Current mental health screenings alone not enough to help students
COLUMBIA - Researchers at the University of Missouri have found that 80 percent of state students who needed treatment for serious mental health issues, did not receive sufficient public health support. According to the study, there was a high variance between mental health screenings performed by teachers and administrators for more than 97,000 young Missourians in 2015.
"We were looking at the accuracy of mental health screenings done for elementary students and we used data that reflected three different districts from across three different states and we're basically looking to try to understand how much of the variance between student ratings was coming from the students themselves or other sources," Melissa Maras, a research consultant at MU’s Assessment Resource Center.
According to Maras, they wanted to find out whether teacher differences or other factors may have had an effect on mental health screenings for potentially at-risk students.
"We're trying to identify students who need additional support, looking not only to the teachers who are terrific reporters but also if there's a school counselor or administrator, asking there parent or guardian, other adults who may be involved in their lives, a coach or someone out in the community." Maras said.

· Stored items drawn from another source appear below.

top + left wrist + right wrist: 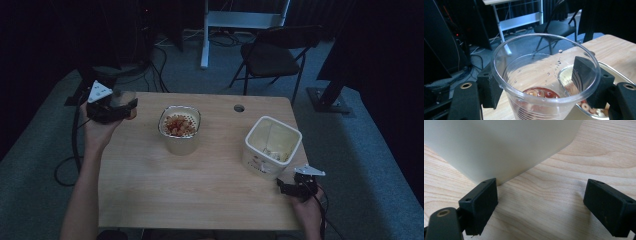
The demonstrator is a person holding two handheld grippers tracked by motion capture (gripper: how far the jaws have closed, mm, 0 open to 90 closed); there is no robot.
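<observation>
Holding a clear ribbed plastic cup (544,82) clamped between its jaws, the left gripper (111,106) hangs off the wooden table's (200,195) left edge, beside the round metal bowl of cereal rings (180,127). Pouring looks finished; next the cup likely needs setting down upright. The right gripper (541,205) rests spread and empty beside the white square tub (272,145). The tub's contents are too dim to make out.
</observation>
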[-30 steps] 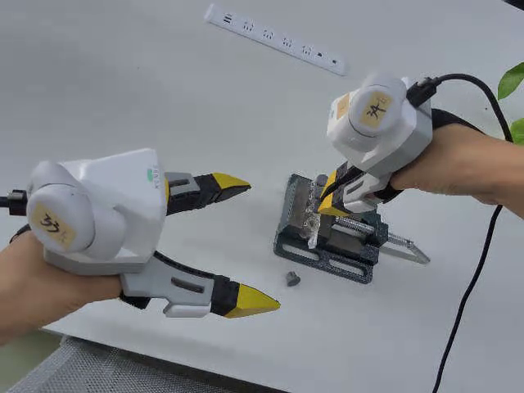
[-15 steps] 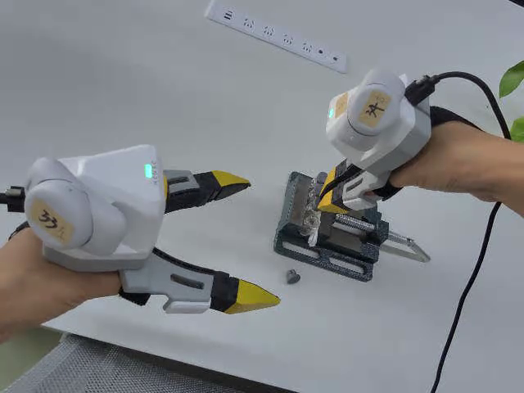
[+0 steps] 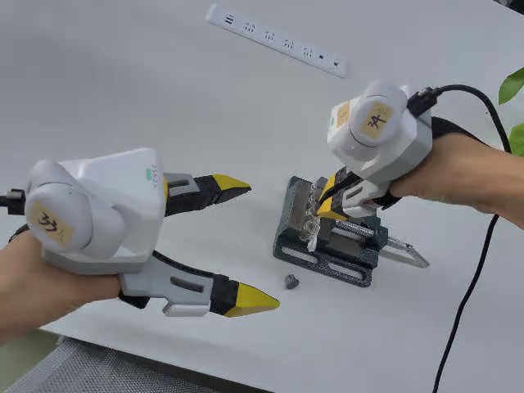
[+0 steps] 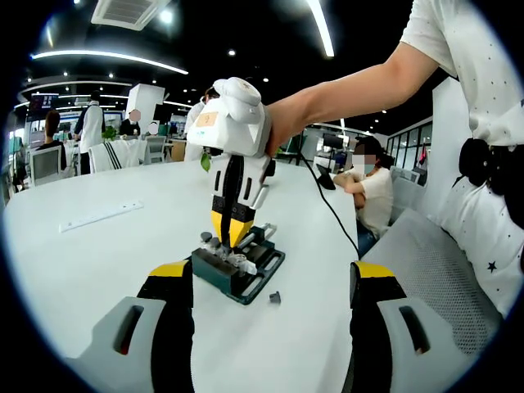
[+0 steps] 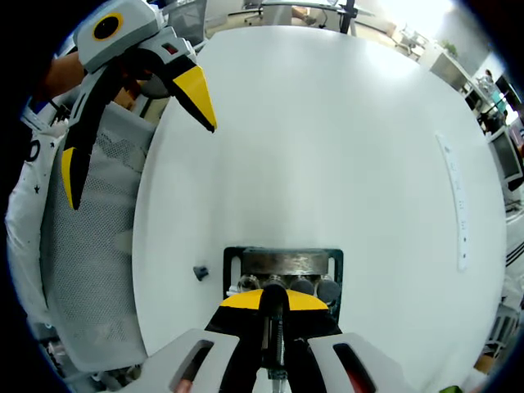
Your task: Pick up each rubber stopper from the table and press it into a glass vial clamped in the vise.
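Rubber stopper loose beside vise, apart from right gripper, jaws seemingly clenched.

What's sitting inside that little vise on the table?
A row of glass vials clamped in the vise, at least one capped by a dark stopper. The right gripper, tips closed, covers the middle of the row, hiding what lies beneath.

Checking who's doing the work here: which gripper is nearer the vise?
Right. The right gripper points down at the top of the vise; the left gripper hovers open off to one side, apart.
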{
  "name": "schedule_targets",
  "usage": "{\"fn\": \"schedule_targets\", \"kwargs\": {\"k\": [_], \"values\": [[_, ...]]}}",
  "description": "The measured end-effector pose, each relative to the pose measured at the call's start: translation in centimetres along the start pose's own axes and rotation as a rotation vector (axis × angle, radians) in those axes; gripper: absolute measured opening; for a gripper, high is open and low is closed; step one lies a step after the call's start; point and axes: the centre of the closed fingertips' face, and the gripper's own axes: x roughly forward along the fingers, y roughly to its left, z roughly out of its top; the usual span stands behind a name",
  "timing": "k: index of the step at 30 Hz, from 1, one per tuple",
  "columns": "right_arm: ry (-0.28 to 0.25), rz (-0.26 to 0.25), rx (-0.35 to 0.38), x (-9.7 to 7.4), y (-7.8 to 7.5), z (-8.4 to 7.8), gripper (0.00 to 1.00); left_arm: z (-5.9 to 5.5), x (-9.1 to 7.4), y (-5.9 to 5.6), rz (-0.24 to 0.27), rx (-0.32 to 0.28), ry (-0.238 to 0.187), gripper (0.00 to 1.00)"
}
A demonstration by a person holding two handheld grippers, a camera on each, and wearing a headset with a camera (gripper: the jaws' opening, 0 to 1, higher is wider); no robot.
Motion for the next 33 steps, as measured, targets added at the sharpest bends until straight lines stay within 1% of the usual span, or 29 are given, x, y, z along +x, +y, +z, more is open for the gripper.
{"fn": "schedule_targets", "kwargs": {"k": [8,10,13,14,16,17,23,27,33], "values": [[-0.003,0.002,0.018,0.06,-0.06,0.01,0.03,0.05,0.10,0.01,-0.002,0.000,-0.002,0.77],[0.003,0.000,0.006,0.06,-0.02,0.07,0.03,0.07,0.11,0.02,-0.001,0.000,-0.002,0.77],[0.009,0.001,0.010,0.11,-0.12,0.08,0.03,0.06,0.15,0.02,-0.002,-0.001,-0.003,0.77],[0.015,-0.001,-0.007,0.10,-0.13,0.10,0.03,0.06,0.17,0.01,-0.003,0.000,-0.004,0.77],[0.020,-0.001,-0.002,0.13,-0.11,0.10,0.03,0.11,0.22,0.00,-0.004,0.000,-0.006,0.77],[0.024,0.000,-0.012,0.14,-0.11,0.08,0.03,0.14,0.23,0.01,-0.004,0.001,-0.007,0.77],[0.036,0.005,-0.004,0.38,-0.24,0.28,0.03,0.24,0.28,0.01,-0.005,0.002,-0.010,0.77],[0.045,0.007,-0.015,0.37,-0.05,0.05,0.02,0.29,0.29,0.01,-0.004,0.002,-0.011,0.77],[0.051,0.011,-0.009,0.44,0.08,-0.03,0.02,0.28,0.21,0.01,-0.003,0.003,-0.010,0.76]]}}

Maras said getting information for multiple sources like this can help to create a more well-rounded picture of a students needs. She also said that the data helps shed a light on the issues Missouri faces.
"Our schools are doing a really great job with the resources they have but unfortunately they have very limited resources. In terms of statewide data none of the ratios in terms of student to professional are at the recommended level. So we just simply don't have enough school counselors, school psychiatrists, school psychologists to meet these needs," Maras said.
Currently, the ratio of school-employed mental health professionals to students in Missouri for the 2016-2017 school year was 1 social worker for every 2,065 students while the ideal ratio is 1 social worker for every 250 students. Daniel Rector of the Hook Center for Educational Leadership and District Renewal, who works alongside Maras, said there's a lot that can be done to support young students.
"When I think about how we can best support all students I think there should really be a focus, an emphasis, across the state, across the nation is really systems for collaboration. What I think about when supporting the child, what does the school do, what does the parents do, it's really about how do we come together as a structure as an entire process to support our kids," Rector said.